Ivo Schilbach, president of Seattle-based independent financial firm Schilbach Capital Strategies, views advisor selection in a different light–with a focus on fostering multigenerational relationships while successfully meeting financial goals. 

“Family relationships can be challenging and require different things from an advisor,” explains Schilbach. “Untraditional lifestyles or occupational choices may be difficult for parents to accept. Ever been in a family meeting where dissention seemed just under the next breath? These clients need much more than a financial plan, as important as that may be.”

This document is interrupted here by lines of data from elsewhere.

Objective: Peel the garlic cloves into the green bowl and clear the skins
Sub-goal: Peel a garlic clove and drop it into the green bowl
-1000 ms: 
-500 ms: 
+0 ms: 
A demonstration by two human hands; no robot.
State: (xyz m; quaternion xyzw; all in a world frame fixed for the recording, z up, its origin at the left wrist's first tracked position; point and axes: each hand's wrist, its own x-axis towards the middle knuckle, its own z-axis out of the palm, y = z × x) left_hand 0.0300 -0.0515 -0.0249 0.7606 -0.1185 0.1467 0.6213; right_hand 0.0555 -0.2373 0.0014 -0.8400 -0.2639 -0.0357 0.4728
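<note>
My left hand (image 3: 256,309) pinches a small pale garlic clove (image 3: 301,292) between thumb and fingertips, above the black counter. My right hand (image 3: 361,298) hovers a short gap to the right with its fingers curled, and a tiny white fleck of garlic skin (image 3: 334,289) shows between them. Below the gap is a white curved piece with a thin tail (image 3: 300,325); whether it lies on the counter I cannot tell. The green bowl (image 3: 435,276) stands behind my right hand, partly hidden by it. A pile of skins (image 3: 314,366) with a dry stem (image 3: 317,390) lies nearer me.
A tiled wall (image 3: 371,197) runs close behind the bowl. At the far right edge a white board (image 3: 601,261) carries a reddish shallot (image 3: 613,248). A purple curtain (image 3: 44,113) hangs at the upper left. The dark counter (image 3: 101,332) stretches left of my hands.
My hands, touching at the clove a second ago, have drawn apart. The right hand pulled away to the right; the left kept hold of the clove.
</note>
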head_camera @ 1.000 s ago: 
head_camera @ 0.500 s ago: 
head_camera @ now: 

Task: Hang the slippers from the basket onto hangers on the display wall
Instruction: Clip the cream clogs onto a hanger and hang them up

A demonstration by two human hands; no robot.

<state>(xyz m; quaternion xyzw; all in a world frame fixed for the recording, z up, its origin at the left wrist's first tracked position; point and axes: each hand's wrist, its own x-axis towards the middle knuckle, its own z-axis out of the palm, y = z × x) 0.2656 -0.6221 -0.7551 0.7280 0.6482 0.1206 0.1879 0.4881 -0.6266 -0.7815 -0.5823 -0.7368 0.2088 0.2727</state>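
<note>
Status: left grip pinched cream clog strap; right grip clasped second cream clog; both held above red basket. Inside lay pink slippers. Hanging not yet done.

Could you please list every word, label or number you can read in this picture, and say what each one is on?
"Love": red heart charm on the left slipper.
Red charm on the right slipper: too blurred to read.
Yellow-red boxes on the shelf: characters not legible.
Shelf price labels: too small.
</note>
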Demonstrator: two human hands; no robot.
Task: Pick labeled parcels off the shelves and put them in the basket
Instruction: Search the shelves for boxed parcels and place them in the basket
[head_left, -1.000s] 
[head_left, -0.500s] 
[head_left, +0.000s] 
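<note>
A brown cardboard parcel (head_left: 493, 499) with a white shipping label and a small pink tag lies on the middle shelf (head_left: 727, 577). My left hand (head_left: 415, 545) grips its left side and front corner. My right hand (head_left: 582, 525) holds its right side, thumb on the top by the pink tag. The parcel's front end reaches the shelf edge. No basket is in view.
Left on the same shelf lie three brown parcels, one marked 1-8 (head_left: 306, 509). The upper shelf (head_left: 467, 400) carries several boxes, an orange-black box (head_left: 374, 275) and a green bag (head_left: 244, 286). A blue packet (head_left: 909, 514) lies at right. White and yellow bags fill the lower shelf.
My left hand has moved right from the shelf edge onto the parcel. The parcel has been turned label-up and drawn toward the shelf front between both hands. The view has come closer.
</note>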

Based on five out-of-the-box criteria, Schilbach says advisors who truly fit a family’s needs should:

  1. Integrate insightful questions with active listening to mine underlying family dynamics and biases. A recent Bank of America/Merrill Lynch study shows how generational views impact wealth management through the framing bias of behavioral finance. The different forms of a family’s wealth must also be considered in a “360” style of wealth planning.
  2. Be a collaborator—both with the client and the family’s other advisors.
  3. Help clients articulate why they are hiring an advisor, what they expect them to do for them, the role they should play in their family, and how well that advisor will function with the family’s existing advisors.
  4. Be a resource for client needs that lie outside their expertise to which clients currently may not have access.
  5. Understand the difference in what family wealth consultant Lisa Niemeier calls “Real Wealth” and its financial and material byproducts (money, houses, other assets). Niemeier, founder of graymatter Strategies LLC, specializes in generational biases, family dynamics, and family governance. She works with advisors and their family clients to develop discovery skills and in utilizing families’ “Real Wealth℠” as a primary form of risk management. “Cultivating a family’s Real Wealth can have a tremendous impact on a family’s future,” she notes.

These criteria foster deeper, multi-generational relationships and enhance multi-level achievement of client goals.